Yet elsewhere (Gobbing, The Vileness Of Seaside Resorts) it is suggested that Hamstrung and Pointy, if not Downcast – whose name is given here as Mordant – lived permanently in the sand and silt and bilge beneath a jetty, and were semi-amphibious to boot. The evidence for this appears to be a scribble in the margin of a police report prepared by legendary copper Detective Captain Cargpan, but whether the scribble is in his hand or that of one of his brutish subordinates is not made clear. Like so much else in the matter of Hamstrung, Pointy and Downcast, we are left clutching haplessly at straws, straws that snap or are borne away on a gust of fierce and sudden wind. And wild is the wind. I hear the sound of mandolins.

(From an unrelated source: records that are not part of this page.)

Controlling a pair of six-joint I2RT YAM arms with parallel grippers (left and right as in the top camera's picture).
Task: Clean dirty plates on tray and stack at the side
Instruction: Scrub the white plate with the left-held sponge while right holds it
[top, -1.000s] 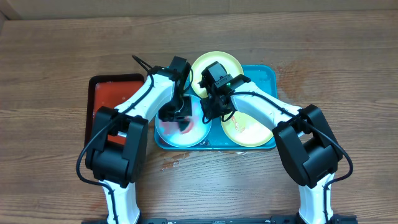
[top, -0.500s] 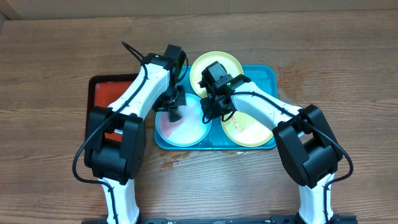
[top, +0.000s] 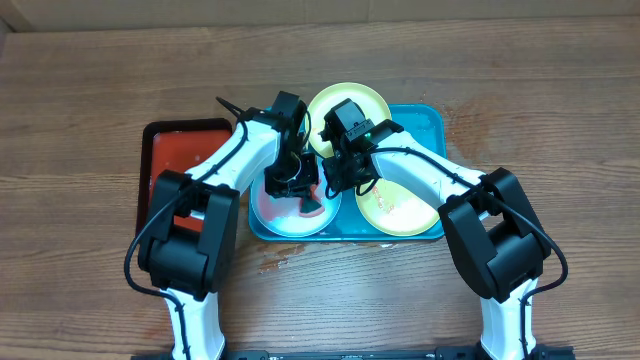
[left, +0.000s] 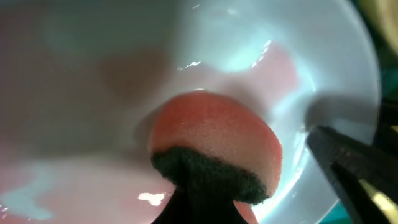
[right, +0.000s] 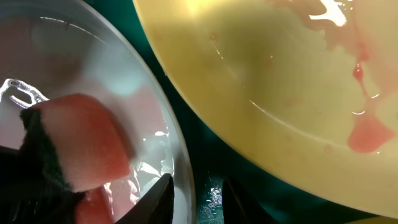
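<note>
The left gripper (top: 296, 180), angled down over the turquoise tray (top: 426, 120), is clamped on a red-orange foam sponge (left: 214, 146) with a dark scouring layer. The sponge is pressed onto the wet, glossy white plate (top: 272, 215) at the tray's left. The right gripper (right: 199, 202) straddles that plate's rim beside a smeared yellow-green plate (right: 280, 93); whether it pinches the rim cannot be told.

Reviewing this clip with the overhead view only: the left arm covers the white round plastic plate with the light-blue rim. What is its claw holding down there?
Observer: A red-orange foam sponge with a dark scouring layer, clamped in the left claw and pressed on the white plate.
Operator: And the right claw?
Observer: The right claw has its fingers astride that plate's rim, apparently pinching it.
Operator: Is the pale yellow-green round plastic plate beside it clean?
Observer: No; a red-orange drip and watery streaks lie on it.
</note>
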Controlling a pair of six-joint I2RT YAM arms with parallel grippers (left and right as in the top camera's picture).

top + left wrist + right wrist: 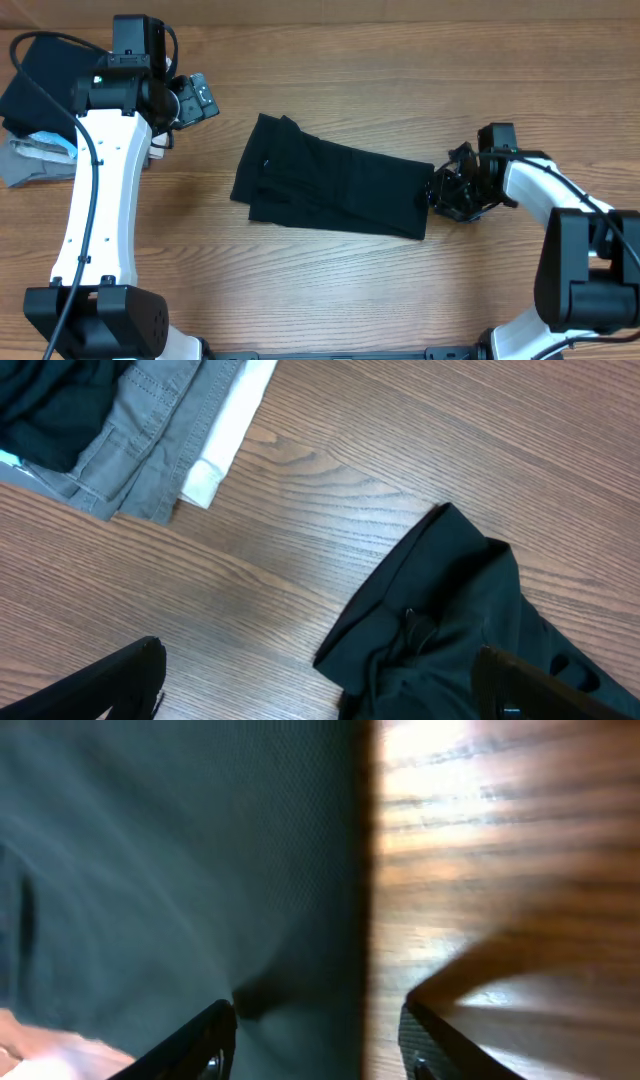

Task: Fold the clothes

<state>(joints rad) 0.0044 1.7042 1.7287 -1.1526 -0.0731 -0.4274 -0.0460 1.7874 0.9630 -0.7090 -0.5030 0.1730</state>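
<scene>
The clothes are a black shirt point(330, 188) lying folded into a long band across the middle of the table, wrinkled at its left end point(450, 620). My right gripper point(440, 192) is low at the band's right end. In the right wrist view its jaws stand apart and straddle the cloth's edge point(180, 850): one finger point(215, 1030) is over the fabric, the other point(425, 1030) over bare wood. My left gripper point(200, 98) hovers open up and to the left of the shirt, holding nothing, and its wrist view shows the shirt's corner below it.
A pile of other folded garments lies at the table's far left: a black one point(45, 75) over grey point(150, 440) and white point(230, 430) pieces. Bare wood point(400, 80) surrounds the shirt.
</scene>
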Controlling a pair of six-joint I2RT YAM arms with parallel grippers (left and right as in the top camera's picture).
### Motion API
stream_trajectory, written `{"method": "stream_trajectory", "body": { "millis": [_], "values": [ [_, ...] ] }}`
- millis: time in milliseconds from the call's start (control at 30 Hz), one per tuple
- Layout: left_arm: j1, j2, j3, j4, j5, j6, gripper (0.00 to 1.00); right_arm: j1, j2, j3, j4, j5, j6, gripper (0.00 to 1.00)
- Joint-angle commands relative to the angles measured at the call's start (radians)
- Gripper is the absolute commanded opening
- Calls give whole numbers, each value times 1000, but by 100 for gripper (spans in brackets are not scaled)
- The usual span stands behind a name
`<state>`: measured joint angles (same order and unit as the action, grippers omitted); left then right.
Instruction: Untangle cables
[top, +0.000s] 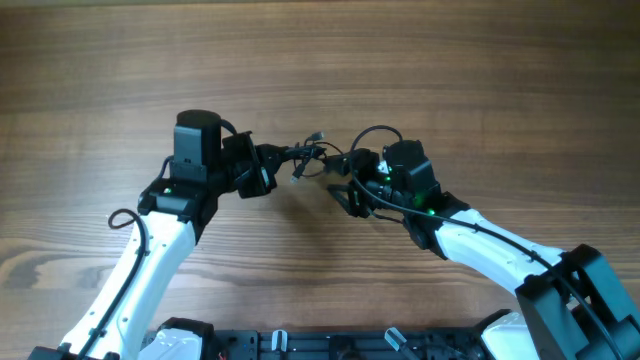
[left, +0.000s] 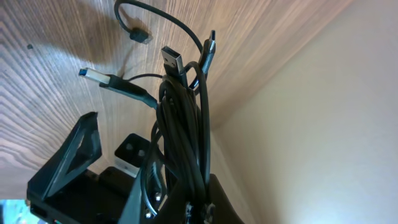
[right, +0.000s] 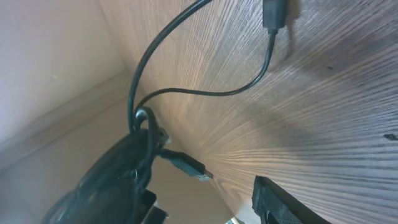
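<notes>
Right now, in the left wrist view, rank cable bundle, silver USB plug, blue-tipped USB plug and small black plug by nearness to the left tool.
1. cable bundle: centre, clamped in the left tool.
2. silver USB plug, atop the bundle, and blue-tipped USB plug, left: too close to call.
3. small black plug: top of view.

Wood-grain table (top: 320, 60), pale beige wall (left: 323, 124)

It looks like a robotics lab: two robot arms (top: 150, 255) work at a wooden desk (top: 320, 60) beside a plain beige wall (left: 323, 124).
</notes>
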<state>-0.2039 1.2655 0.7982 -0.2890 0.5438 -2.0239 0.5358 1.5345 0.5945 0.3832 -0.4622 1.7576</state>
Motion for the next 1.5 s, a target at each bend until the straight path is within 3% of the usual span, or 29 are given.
{"method": "stream_trajectory", "body": {
  "millis": [0,67,167,400,467,533,567,700,767,833,867,967,1067,1233,1267,1300,1333,1367,1467],
  "values": [
    [-30,-14,13,5,9,-75,4,4,13,5,6,25,21,61],
    [-35,-14,13,8,29,-75,4,4,13,6,6,38,23,57],
    [-35,-14,13,43,51,-79,4,8,13,5,5,37,22,42],
    [-70,-14,13,66,140,-158,4,16,13,6,41,90,135,42],
    [-82,-14,13,66,137,-158,4,16,13,6,84,89,135,35],
    [-81,-14,13,84,141,-158,4,16,13,5,73,102,105,17],
    [-81,-14,13,108,141,-158,4,16,13,5,42,156,-52,4],
    [-48,-14,13,183,151,-152,4,15,13,6,-116,166,-592,4],
    [-10,-14,13,226,174,-60,4,-14,-9,6,-311,150,-733,4],
    [35,-14,13,289,174,182,4,-61,-47,6,-415,152,-874,4],
    [55,-14,13,298,179,360,4,-89,-78,6,-476,152,-945,4],
    [66,-14,13,282,208,661,4,-168,-192,6,-623,196,-1104,4],
    [66,-14,13,251,219,892,4,-250,-319,6,-684,318,-1135,4],
    [64,-14,13,248,265,1157,4,-285,-478,6,-679,272,-1141,5],
    [64,-14,13,248,289,1202,4,-285,-494,6,-679,211,-1142,11],
    [64,-14,13,248,320,1271,4,-285,-508,6,-676,136,-1164,31],
    [64,-14,13,243,341,1341,4,-285,-515,6,-667,83,-1207,74],
    [64,-14,13,235,322,1408,4,-285,-523,6,-643,23,-1271,100],
    [63,-14,13,193,233,1418,4,-285,-533,8,-558,-236,-1344,100]
  ]
}}
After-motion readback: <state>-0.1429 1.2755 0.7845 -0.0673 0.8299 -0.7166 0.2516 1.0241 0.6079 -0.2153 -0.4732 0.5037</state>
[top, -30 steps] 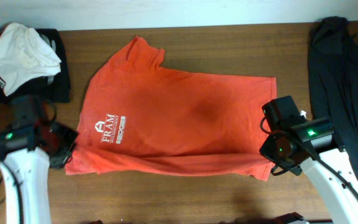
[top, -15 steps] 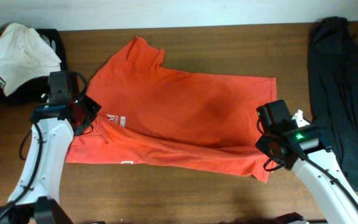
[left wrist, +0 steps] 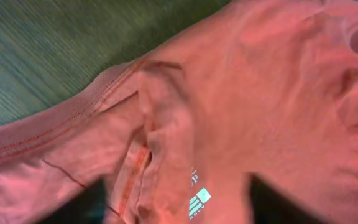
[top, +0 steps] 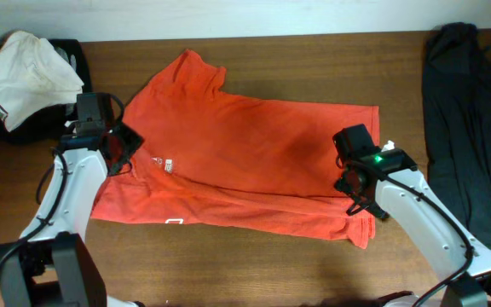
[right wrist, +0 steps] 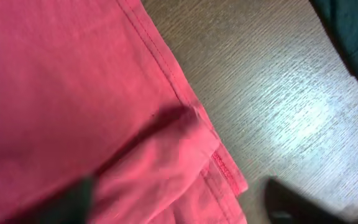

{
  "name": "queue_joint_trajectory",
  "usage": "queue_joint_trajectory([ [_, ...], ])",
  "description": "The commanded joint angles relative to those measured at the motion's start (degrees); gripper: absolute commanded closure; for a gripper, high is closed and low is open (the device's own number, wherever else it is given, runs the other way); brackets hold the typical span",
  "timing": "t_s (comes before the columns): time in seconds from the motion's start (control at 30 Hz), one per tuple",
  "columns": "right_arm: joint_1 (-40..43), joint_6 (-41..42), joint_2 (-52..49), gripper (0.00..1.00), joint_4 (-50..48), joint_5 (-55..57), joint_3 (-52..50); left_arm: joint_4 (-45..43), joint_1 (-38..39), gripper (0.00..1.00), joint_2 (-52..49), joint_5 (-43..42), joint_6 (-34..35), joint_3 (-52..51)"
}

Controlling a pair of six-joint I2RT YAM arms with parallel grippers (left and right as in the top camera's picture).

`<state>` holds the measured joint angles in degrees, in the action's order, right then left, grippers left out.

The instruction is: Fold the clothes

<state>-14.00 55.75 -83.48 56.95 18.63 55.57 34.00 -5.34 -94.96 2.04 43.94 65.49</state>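
The clothes are one red-orange T-shirt (top: 245, 145) spread across the middle of the table, collar side to the left. Its front long edge is folded up over the body, so only small bits of white lettering (top: 162, 164) show. My left gripper (top: 118, 153) hovers over the shirt's left part, open; in the left wrist view its dark fingers (left wrist: 86, 202) stand wide apart over crumpled cloth (left wrist: 260, 93) and a white print mark (left wrist: 197, 202). My right gripper (top: 352, 183) is open above the folded hem corner (right wrist: 210, 155) at the shirt's right end.
A white garment (top: 24, 72) lies on a black one at the back left corner. A dark garment (top: 471, 128) covers the table's right side, close to the right arm. Bare wood (right wrist: 278, 93) shows between it and the shirt.
Both grippers carried the shirt's front edge up over its body, then opened and let the cloth go. Most of the lettering is now folded under.
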Motion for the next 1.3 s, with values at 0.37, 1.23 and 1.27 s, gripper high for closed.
queue_joint_trajectory([
  [0.37,-0.17,-12.46,-0.15,0.01,6.60,-12.24,11.87,27.32,3.58,0.01,-3.56,-4.83,-9.33,6.73],
  [1.23,-0.17,-13.97,-0.15,0.01,7.76,-11.96,11.85,21.53,7.69,0.99,-14.80,-4.68,-9.79,8.76],
  [1.27,-0.17,-13.99,-0.15,0.01,7.65,-11.98,11.85,21.24,7.69,0.99,-14.80,-4.68,-9.77,9.49],
])
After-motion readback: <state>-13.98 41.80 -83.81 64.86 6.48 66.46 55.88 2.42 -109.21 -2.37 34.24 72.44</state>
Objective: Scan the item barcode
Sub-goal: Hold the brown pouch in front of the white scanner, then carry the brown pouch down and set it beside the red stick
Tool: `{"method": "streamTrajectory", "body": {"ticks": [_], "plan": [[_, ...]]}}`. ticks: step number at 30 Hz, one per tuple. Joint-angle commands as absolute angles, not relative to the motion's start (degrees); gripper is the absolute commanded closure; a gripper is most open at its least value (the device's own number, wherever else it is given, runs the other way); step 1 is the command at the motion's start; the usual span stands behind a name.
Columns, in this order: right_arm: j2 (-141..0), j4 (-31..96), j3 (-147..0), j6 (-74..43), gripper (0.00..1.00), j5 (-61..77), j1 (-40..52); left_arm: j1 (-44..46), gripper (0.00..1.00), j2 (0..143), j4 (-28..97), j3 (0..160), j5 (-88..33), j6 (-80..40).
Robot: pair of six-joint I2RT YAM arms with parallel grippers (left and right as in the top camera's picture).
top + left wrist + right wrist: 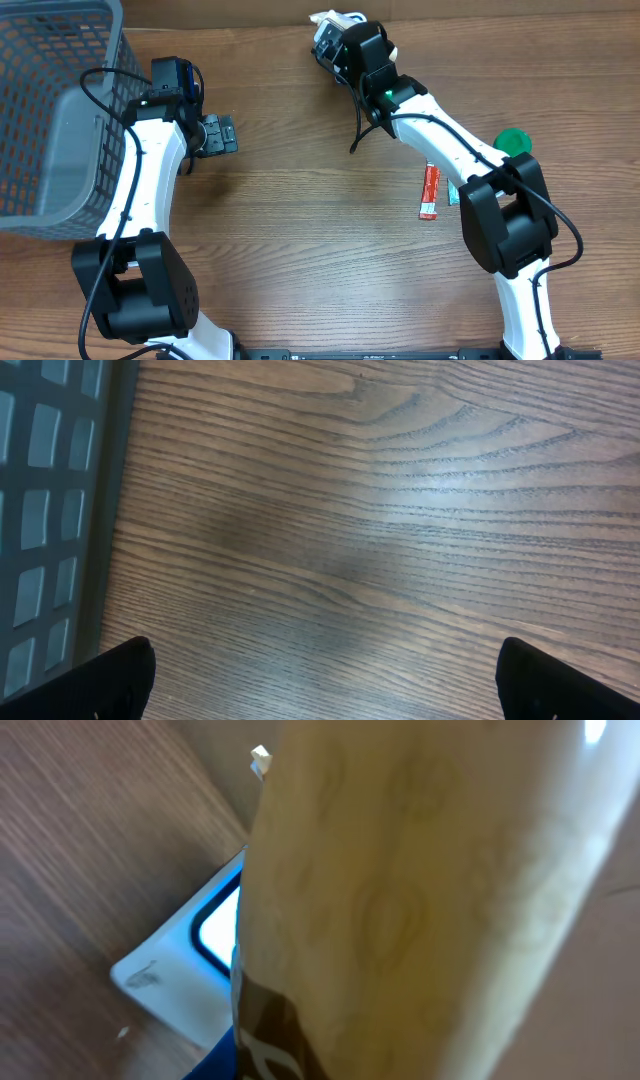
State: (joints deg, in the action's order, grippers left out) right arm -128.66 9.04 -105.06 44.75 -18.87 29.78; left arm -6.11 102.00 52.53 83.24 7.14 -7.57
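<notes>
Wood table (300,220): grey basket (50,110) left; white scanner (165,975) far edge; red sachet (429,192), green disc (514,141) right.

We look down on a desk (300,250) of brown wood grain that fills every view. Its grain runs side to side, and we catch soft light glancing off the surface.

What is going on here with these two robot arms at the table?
The right gripper is holding a pale packet at the far side of the table, close over a white device with a lit window, apparently the scanner. The left gripper hangs open and empty above the table beside the grey basket. A red sachet and a green round thing lie on the table by the right arm.
</notes>
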Motion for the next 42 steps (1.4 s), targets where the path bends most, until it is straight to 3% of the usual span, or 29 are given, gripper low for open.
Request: {"method": "streamTrajectory", "body": {"ticks": [1, 11, 16, 21, 28, 34, 37, 42], "plan": [[-128.09, 8.86, -106.04, 39.00, 0.96, -18.74, 30.59, -6.24, 0.00, 100.64, 52.47, 84.23, 7.70, -7.75], [-128.09, 3.42, -106.04, 38.22, 0.96, -17.98, 30.59, -6.24, 0.00, 100.64, 52.45, 84.23, 7.70, -7.75], [-125.78, 2.50, -106.17, 29.61, 0.97, -22.90, 30.59, -6.24, 0.00, 100.64, 52.45, 84.23, 7.70, -7.75], [-116.40, 6.33, -106.17, 21.52, 0.97, -17.34, 30.59, -6.24, 0.01, 100.64, 52.45, 84.23, 7.70, -7.75], [-102.24, 25.43, -106.17, 7.25, 0.96, -10.52, 28.93, -6.24, 0.01, 100.64, 52.45, 84.23, 7.70, -7.75], [-99.61, 55.81, -106.00, 4.25, 0.96, 17.96, 22.94, -6.26, 0.00, 100.64, 52.45, 84.23, 7.70, -7.75], [-101.34, 67.51, -104.22, 4.27, 0.96, 21.67, 20.71, -6.24, 0.01, 100.64, 52.45, 84.23, 7.70, -7.75], [-104.25, 70.52, -95.59, 6.46, 0.96, 21.52, 19.40, -6.24, 0.00, 100.64, 52.45, 84.23, 7.70, -7.75]]}}
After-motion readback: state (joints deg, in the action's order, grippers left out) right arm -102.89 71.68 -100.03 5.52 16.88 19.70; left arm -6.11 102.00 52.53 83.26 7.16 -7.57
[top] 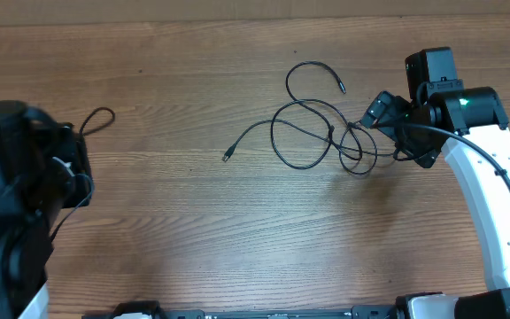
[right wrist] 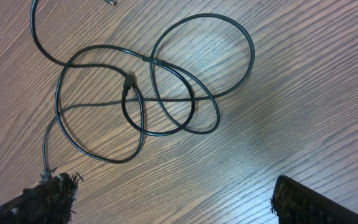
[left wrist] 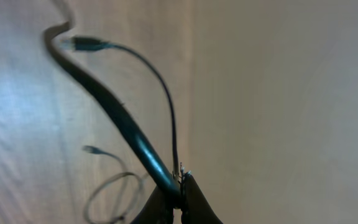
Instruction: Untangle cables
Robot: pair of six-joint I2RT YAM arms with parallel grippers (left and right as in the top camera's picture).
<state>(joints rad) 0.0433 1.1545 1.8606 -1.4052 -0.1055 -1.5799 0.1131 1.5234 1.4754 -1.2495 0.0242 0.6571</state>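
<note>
Overhead, where the work lies: the tangle (top: 330,133) sits right of centre on the wooden table (top: 193,230). It is two thin black cords in overlapping loops, with one tail running out left to a small plug (top: 227,157).
Overhead, nearer arm: my right gripper (top: 398,133) is just beside the tangle's right edge and faces left into it. My left arm (top: 16,177) is well apart at the far left.
Overhead, separate cord: a lone cable (top: 100,118) makes a small loop beside the left arm, well clear of the tangle.
Overhead, long axis: the knot spreads mostly left to right, so I judge a pull leftward, away from the right gripper, to be the move that opens it.
Left wrist, hand: the left gripper (left wrist: 180,190) has its fingers pressed together, pinching the lone cable (left wrist: 169,118), which arcs up to a plug (left wrist: 82,43). A thicker, blurred black strand crosses in front. I cannot tell what it belongs to.
Left wrist, background: a faint loop and plug, too blurred to say which cord.
Right wrist, hand: the right gripper (right wrist: 179,205) is spread wide and holds nothing.
Right wrist, target: the tangle (right wrist: 129,84) lies straight ahead of the fingers, round slack loops crossing at several places. One strand runs down to the left-hand finger (right wrist: 48,199); I cannot tell whether they touch.
Materials: smooth, limp, rubbery cords on matt grained wood. The finger pads look rough and frayed.
</note>
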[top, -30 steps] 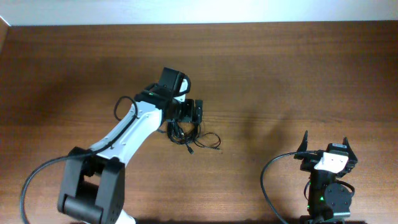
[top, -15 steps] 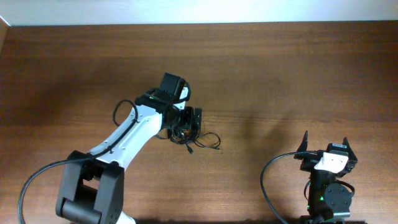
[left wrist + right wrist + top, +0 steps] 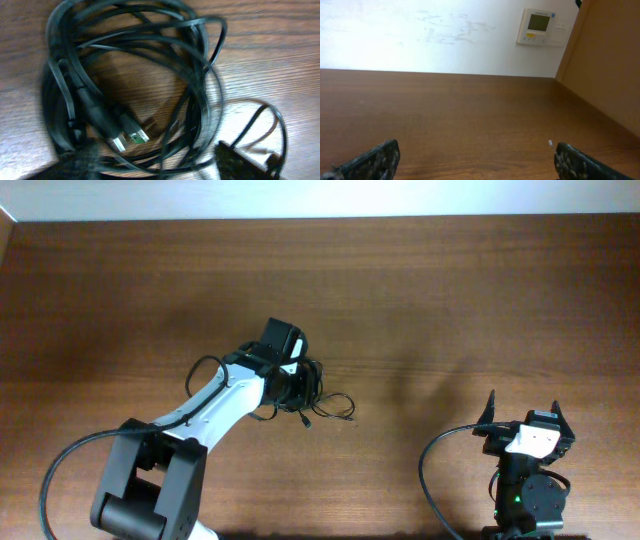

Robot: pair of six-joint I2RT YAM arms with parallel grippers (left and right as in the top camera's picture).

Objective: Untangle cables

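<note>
Risk, as we judge it: our left gripper [image 3: 300,380], low over the cables [image 3: 135,85], may pinch several strands together and tighten the knot. We cannot tell whether its jaws hold anything. The cables are thin black loops with plug ends, coiled near the centre of the table [image 3: 450,300], one strand trailing toward 3 o'clock. Our right gripper [image 3: 475,160], at 5 o'clock, gapes wide and empty.

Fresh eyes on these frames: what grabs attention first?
The knotted bundle of thin black cables in the middle of the table fills the left wrist view, with a green-tipped plug at its centre. The left gripper sits right over it, fingers apart on either side. The right gripper stands open and idle at the near right corner.
</note>
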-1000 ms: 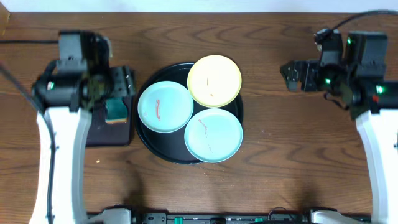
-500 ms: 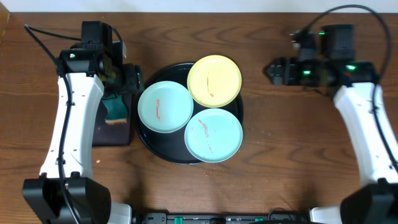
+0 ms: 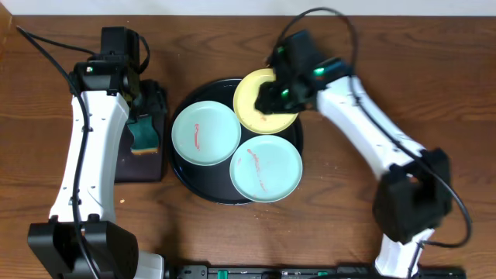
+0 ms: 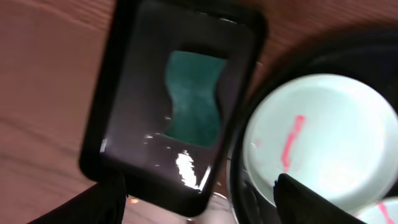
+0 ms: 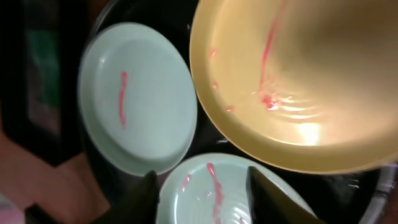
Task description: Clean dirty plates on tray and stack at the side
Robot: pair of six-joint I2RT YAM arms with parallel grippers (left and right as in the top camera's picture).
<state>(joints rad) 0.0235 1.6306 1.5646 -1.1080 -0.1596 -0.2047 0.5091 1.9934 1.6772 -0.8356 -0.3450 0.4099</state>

Of necessity, we have to read between the lines, and sometimes not just between them but behind them, or at an angle to them H P Lovecraft might have described as belonging to an abnormal geometry loathsomely redolent of spheres and dimensions apart from ours. When we do that, we may come no closer to gaining a proper conceptual grasp of the trio, but we can appreciate, I think, that there was a time when Hamstrung, Pointy and Downcast were as famous as Josef Stalin or Martin Tupper or Xavier Cugat, and as culturally significant.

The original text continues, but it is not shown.